Serial entrepreneur Daphne Koller's latest startup, Insitro, aims to rethink the drug discovery process. It is by far the highest-capitalized healthcare startup on this year's ForbesAI50 list by jillianiles
, which also includes PathAI, Deep6, Viz.ai and K Health. The latter makes a smartphone app for health advice targeted at consumers, while the others sell products to health systems or drug companies. Insitro falls somewhere in the middle: Its ultimate goal is to make and sell its own branded pharmaceuticals, but it recently announced a partnership with drugmaker Gilead Sciences to help it find a treatment for a deadly form of liver disease known as nonalcoholic steatohepatis, or NASH.

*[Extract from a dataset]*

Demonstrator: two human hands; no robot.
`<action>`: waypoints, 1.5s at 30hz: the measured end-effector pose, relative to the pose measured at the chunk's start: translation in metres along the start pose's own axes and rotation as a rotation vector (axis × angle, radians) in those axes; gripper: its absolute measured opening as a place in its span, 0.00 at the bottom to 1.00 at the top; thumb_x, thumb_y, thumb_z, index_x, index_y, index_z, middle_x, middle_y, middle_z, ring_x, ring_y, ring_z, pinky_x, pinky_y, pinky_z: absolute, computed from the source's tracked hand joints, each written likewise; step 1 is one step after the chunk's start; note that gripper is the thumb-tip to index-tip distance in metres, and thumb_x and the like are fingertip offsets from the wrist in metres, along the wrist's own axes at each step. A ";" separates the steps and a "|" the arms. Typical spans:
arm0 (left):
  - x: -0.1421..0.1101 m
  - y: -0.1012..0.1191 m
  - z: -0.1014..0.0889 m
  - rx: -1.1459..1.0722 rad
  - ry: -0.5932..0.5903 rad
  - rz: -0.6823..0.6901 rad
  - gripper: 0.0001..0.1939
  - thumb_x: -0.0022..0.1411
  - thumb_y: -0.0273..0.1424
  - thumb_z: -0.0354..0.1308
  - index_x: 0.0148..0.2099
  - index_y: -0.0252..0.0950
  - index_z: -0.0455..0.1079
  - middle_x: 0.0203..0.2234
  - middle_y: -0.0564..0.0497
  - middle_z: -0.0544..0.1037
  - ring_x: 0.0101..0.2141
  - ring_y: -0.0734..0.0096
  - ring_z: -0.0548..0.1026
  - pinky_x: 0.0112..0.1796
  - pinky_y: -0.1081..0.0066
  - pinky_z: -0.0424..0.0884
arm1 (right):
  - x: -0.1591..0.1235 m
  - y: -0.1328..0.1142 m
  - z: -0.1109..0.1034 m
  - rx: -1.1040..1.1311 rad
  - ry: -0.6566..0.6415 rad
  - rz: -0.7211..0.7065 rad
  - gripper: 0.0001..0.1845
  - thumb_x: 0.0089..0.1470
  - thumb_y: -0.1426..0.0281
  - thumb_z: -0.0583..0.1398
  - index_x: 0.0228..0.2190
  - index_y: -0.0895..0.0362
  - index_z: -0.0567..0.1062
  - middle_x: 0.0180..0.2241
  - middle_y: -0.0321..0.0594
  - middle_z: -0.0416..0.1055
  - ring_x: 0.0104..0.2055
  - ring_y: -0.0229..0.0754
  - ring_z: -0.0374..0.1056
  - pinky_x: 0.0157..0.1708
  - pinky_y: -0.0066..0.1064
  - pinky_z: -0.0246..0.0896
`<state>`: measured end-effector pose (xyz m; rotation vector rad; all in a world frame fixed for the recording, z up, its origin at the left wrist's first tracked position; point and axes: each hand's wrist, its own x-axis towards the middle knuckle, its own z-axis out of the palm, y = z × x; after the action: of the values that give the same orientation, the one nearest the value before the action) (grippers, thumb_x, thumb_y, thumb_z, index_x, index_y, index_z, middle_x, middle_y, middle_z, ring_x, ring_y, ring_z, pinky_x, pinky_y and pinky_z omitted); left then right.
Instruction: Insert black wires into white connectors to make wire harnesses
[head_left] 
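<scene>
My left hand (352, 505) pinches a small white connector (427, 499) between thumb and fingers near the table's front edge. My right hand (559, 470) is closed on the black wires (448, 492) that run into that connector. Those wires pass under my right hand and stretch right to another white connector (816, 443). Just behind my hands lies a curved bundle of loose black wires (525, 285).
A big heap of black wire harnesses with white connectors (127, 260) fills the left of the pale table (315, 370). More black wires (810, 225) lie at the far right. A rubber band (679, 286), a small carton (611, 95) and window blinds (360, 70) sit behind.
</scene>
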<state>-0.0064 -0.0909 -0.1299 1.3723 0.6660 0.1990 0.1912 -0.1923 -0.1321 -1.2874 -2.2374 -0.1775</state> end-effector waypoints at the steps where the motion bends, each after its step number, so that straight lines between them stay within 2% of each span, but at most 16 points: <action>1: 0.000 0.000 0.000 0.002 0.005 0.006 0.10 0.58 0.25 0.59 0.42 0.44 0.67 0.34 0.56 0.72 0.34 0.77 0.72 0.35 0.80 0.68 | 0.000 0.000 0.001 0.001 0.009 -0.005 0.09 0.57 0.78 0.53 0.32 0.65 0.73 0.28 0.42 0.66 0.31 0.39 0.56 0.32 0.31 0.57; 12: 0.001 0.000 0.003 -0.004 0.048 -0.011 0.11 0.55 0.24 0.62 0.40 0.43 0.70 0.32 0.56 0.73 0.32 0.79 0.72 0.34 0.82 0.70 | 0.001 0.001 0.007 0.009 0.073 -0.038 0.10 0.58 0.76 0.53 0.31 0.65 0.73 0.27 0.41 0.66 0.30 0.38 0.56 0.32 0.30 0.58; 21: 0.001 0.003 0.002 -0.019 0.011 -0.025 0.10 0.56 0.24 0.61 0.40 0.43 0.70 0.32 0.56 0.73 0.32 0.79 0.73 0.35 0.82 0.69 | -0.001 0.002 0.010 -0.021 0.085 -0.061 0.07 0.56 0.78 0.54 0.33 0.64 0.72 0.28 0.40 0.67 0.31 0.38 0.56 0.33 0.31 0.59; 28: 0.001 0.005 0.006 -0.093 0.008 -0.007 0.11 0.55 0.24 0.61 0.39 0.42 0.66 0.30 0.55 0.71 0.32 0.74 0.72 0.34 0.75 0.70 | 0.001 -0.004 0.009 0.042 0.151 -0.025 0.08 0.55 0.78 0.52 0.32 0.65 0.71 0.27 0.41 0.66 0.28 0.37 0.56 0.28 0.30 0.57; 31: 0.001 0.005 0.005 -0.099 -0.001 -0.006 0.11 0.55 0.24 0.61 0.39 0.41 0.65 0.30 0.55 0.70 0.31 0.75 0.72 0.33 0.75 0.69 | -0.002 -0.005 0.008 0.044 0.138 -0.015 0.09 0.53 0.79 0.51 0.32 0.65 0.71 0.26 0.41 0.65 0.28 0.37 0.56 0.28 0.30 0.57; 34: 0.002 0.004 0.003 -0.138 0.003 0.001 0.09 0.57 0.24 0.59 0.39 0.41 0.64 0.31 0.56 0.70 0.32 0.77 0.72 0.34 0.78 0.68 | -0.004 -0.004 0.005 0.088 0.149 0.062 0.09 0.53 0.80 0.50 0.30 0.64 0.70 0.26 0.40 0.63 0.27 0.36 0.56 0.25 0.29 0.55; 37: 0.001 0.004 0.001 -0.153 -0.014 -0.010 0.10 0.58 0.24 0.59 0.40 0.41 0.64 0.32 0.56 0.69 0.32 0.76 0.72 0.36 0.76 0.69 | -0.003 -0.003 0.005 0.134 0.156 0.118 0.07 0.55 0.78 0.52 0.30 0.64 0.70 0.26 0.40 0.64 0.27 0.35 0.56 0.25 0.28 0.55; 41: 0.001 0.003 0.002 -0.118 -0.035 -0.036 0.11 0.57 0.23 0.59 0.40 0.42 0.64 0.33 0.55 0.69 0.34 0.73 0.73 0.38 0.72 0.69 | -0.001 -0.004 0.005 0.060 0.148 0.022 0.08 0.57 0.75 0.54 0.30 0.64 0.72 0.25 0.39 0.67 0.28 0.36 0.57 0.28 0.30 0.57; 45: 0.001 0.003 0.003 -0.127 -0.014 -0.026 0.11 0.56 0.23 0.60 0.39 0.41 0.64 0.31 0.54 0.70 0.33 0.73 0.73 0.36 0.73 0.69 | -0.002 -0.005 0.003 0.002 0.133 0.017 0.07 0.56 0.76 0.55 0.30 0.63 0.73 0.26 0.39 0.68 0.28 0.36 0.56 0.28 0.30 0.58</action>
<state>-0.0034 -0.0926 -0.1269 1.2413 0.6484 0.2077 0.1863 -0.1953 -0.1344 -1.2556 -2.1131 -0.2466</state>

Working across paradigms is nothing new to Koller. She was the first machine-learning professor at Stanford, where she spent 18 years working on projects related to computer vision, statistical modeling and computational biology before cofoundingCoursera and doing a stint at Alphabet-owned longevity company Calico. She’s become what she describes as bilingual: Able to speak the language of biotechnology as fluently as the language of machine learning.
In recruiting for Insitro, she’s making sure her new staff is, too. The team doesn’t have silos for life scientists or computational experts. Instead, workers with different backgrounds jointly define problems, design experiments, build models and interpret data. As a playful tribute to this cohesion, Insitro’s named each of the spaces in its office after a machine learning term or a type of cell. You can walk from “Random Forest” to “Macrophage” or pop into “Elastic Net.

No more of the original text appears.